L’eurodéputée LFI Rima Hassan attaque le journaliste Jean Quatremer après la diffusion d’une fresque dénonçant les nouvelles formes d’antisémitisme. Par Simon Weinberg

L’eurodéputée LFI Rima Hassan attaque le journaliste Jean Quatremer après la diffusion d’une fresque dénonçant les nouvelles formes d’antisémitisme.

Réalisée par l’artiste italien Alexsandro Palombo, l’œuvre représente « Hitler avec un keffieh » et est visible dans plusieurs quartiers de Milan.

« J’ai hâte, on va s’amuser », a répondu le journaliste de Libération.

Réalisée à Milan, cette fresque visait à dénoncer les différentes formes contemporaines d’antisémitisme, qu’elles proviennent de l’extrême droite, de l’extrême gauche ou de certains milieux radicalisés se réclamant de l’antisionisme.

L’œuvre entendait alerter sur les dérives de certains discours où la haine des Juifs se dissimule derrière un vocabulaire politique plus acceptable.
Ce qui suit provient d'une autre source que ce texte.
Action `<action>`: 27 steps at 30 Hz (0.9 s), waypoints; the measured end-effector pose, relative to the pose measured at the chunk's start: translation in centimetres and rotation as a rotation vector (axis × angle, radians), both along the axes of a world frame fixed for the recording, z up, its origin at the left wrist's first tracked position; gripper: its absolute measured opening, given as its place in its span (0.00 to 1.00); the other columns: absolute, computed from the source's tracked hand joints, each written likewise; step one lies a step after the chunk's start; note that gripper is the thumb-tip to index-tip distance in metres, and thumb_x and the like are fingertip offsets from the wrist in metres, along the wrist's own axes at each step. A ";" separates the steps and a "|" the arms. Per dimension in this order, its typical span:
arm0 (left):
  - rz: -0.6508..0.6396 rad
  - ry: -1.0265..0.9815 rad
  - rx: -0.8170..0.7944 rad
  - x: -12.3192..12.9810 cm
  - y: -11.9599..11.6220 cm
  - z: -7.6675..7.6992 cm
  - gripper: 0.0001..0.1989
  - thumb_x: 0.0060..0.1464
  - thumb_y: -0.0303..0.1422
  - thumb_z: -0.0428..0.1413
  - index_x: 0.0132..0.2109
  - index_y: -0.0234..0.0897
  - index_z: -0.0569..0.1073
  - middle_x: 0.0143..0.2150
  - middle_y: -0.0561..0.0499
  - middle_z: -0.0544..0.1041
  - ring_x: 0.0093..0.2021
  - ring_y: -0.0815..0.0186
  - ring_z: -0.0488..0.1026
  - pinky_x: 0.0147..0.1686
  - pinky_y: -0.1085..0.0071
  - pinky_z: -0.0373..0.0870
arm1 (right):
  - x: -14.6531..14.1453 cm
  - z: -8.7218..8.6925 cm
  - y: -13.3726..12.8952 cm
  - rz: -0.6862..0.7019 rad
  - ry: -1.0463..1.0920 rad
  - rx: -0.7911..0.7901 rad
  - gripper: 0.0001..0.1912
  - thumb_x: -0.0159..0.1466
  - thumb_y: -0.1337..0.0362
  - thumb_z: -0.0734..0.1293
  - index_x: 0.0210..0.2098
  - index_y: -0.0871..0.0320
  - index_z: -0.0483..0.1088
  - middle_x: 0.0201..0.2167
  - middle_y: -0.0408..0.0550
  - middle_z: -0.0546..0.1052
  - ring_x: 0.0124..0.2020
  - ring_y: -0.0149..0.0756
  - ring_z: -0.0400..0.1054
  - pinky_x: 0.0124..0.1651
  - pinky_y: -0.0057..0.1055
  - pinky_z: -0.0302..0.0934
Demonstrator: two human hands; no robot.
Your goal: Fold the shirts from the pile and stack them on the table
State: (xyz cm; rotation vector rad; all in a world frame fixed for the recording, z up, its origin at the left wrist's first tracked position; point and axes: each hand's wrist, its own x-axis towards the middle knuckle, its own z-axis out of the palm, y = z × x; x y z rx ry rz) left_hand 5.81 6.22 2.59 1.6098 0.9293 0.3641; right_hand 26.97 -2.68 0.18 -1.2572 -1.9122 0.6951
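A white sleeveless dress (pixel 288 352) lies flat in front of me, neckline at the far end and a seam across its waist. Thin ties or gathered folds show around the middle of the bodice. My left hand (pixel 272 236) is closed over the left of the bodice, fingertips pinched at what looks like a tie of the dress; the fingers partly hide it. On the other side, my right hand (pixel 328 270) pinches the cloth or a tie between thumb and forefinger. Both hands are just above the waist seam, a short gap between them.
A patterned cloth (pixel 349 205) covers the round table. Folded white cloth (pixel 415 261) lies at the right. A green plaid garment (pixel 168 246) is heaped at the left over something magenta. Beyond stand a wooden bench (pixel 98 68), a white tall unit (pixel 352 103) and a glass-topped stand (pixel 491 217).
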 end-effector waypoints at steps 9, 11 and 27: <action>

Pour se défendre, Rima Hassan a choisi une autre voie : accuser le mouvement sioniste d’avoir entretenu des liens privilégiés avec l’Allemagne nazie. À l’appui de cette affirmation, elle invoque l’Accord Haavara de 1933. Or cet accord était un mécanisme limité et pragmatique permettant à environ 53 000 Juifs allemands de fuir l’Allemagne nazie vers la Palestine avec une partie de leurs biens. Il ne s’agissait ni d’une alliance idéologique ni d’un partenariat politique avec le régime hitlérien, mais d’une tentative de sauvetage dans un contexte où la plupart des pays du monde refusaient d’accueillir les réfugiés juifs. Pour l’immense majorité des Juifs d’Europe, aucune porte de sortie n’existait. En déduire que le sionisme aurait été un partenaire privilégié du régime nazi constitue une lecture régulièrement reprise par les milieux complotistes et antisémites cherchant à inverser l’histoire de la Shoah.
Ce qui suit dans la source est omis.